# Activity:
Would you return the listing exactly as written, apart from its pictures?

# Recorded data:

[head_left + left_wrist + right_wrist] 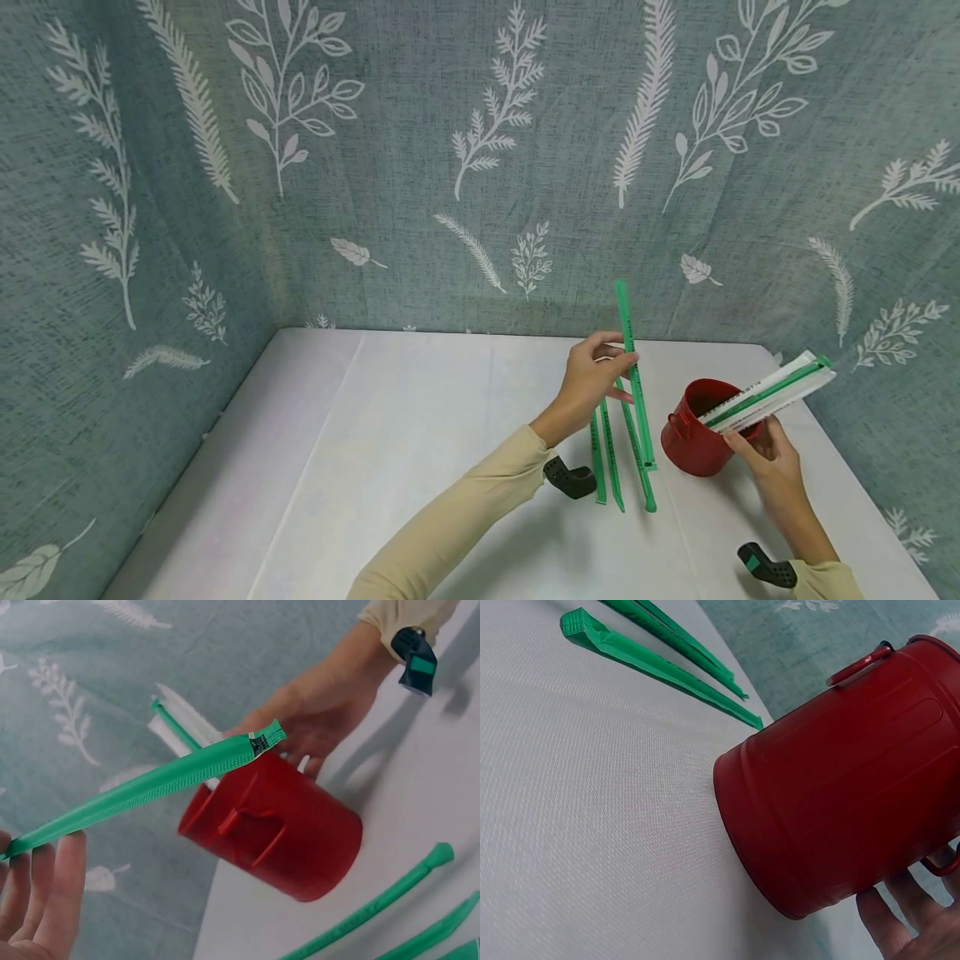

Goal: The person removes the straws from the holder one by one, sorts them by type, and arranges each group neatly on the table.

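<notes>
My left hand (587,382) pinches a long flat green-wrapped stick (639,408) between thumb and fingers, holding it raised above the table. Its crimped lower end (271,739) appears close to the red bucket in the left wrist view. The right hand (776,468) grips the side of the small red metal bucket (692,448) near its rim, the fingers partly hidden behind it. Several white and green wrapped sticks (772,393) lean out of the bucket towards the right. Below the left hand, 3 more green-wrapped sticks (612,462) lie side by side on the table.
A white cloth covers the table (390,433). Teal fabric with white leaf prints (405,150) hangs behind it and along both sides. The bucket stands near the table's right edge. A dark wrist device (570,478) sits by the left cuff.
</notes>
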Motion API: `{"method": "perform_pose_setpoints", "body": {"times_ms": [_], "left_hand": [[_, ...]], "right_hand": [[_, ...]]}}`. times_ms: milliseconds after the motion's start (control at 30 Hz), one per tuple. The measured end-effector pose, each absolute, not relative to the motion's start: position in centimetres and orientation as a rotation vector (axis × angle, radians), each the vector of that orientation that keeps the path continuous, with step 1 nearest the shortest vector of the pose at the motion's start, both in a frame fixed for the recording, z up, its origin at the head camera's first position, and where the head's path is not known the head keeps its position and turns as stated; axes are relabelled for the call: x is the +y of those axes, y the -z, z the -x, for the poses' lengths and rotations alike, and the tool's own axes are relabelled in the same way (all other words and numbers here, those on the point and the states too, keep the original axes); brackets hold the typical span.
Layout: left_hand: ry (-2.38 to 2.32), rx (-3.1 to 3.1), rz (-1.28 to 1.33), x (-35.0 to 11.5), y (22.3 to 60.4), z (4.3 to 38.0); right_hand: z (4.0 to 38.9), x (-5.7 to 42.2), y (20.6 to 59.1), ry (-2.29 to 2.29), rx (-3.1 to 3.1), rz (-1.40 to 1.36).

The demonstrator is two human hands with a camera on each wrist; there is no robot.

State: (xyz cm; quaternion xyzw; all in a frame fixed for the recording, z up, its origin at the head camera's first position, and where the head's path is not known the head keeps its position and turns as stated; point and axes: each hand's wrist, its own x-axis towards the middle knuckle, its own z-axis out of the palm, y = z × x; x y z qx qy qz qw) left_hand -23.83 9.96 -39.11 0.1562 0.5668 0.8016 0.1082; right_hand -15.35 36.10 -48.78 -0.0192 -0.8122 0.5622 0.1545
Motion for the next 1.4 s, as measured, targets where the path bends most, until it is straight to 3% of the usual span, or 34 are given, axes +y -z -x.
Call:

# Result of the task:
[head_left + left_wrist + right_wrist] 

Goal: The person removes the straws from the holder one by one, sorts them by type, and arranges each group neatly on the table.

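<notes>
My left hand (587,382) pinches a long flat green-wrapped stick (639,408) between thumb and fingers, holding it raised above the table. Its crimped lower end (271,739) appears close to the red bucket in the left wrist view. The right hand (776,468) grips the side of the small red metal bucket (692,448) near its rim, the fingers partly hidden behind it. Several white and green wrapped sticks (772,393) lean out of the bucket towards the right. Below the left hand, 3 more green-wrapped sticks (612,462) lie side by side on the table.
A white cloth covers the table (390,433). Teal fabric with white leaf prints (405,150) hangs behind it and along both sides. The bucket stands near the table's right edge. A dark wrist device (570,478) sits by the left cuff.
</notes>
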Motion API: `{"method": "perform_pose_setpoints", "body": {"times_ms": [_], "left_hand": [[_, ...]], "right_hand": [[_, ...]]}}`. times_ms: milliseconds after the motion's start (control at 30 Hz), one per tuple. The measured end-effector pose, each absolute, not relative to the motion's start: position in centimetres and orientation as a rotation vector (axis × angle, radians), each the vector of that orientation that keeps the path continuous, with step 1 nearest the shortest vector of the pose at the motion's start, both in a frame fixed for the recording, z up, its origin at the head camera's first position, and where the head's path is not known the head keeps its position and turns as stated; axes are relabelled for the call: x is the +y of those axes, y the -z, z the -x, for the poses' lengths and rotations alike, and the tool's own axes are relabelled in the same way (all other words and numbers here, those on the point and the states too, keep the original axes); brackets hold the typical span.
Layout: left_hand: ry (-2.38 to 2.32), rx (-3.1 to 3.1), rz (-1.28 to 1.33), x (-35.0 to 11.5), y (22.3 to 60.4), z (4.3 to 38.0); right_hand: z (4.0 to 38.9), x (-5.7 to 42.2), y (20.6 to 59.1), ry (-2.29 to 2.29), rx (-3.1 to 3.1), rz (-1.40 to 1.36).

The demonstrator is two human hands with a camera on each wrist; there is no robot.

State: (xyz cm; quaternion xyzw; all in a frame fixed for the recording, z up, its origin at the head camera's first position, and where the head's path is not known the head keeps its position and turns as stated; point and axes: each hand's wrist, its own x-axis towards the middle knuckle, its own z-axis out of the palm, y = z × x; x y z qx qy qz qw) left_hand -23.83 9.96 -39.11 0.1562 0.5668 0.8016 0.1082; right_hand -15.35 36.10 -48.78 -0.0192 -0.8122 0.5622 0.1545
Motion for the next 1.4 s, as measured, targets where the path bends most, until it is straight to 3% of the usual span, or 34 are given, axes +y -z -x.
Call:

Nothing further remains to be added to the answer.